- [Required work] All of the entries below need to be repeated exactly.

- [Data extract]
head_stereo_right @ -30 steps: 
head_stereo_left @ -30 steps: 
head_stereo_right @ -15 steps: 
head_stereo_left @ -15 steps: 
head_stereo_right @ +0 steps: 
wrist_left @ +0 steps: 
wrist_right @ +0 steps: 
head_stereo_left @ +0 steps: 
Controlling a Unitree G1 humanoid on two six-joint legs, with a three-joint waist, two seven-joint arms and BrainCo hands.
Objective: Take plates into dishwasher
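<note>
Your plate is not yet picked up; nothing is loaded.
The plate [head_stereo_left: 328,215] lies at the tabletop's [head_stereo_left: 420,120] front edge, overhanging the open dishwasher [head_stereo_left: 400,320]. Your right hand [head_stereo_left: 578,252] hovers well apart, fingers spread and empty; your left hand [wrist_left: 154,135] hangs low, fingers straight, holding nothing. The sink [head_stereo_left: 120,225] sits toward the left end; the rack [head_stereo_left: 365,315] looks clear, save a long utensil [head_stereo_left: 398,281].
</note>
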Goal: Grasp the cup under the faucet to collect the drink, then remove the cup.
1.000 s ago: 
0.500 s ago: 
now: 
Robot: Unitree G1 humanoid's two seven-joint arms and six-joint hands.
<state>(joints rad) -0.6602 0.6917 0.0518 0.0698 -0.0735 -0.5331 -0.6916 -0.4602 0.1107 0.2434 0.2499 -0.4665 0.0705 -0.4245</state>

- [Problem solution]
head_stereo_right @ -30 steps: 
head_stereo_left @ -30 steps: 
head_stereo_right @ -15 steps: 
head_stereo_left @ -15 steps: 
head_stereo_right @ +0 steps: 
wrist_left @ +0 steps: 
wrist_right @ +0 steps: 
head_stereo_left @ +0 steps: 
Controlling a Unitree G1 humanoid on two six-joint legs, with a three-joint waist, two seven-joint arms and BrainCo hands.
Objective: Take plates into dishwasher
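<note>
Your plate is not yet picked up; nothing is loaded.
The plate [head_stereo_left: 328,215] lies at the tabletop's [head_stereo_left: 420,120] front edge, overhanging the open dishwasher [head_stereo_left: 400,320]. Your right hand [head_stereo_left: 578,252] hovers well apart, fingers spread and empty; your left hand [wrist_left: 154,135] hangs low, fingers straight, holding nothing. The sink [head_stereo_left: 120,225] sits toward the left end; the rack [head_stereo_left: 365,315] looks clear, save a long utensil [head_stereo_left: 398,281].
</note>
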Goal: Grasp the cup under the faucet to collect the drink, then remove the cup.
1.000 s ago: 
0.500 s ago: 
now: 
Robot: Unitree G1 humanoid's two seven-joint arms and six-joint hands.
<state>(joints rad) -0.6602 0.6917 0.0518 0.0698 -0.0735 -0.5331 -0.6916 -0.4602 0.1107 0.2434 0.2499 -0.4665 0.0705 -0.4245</state>

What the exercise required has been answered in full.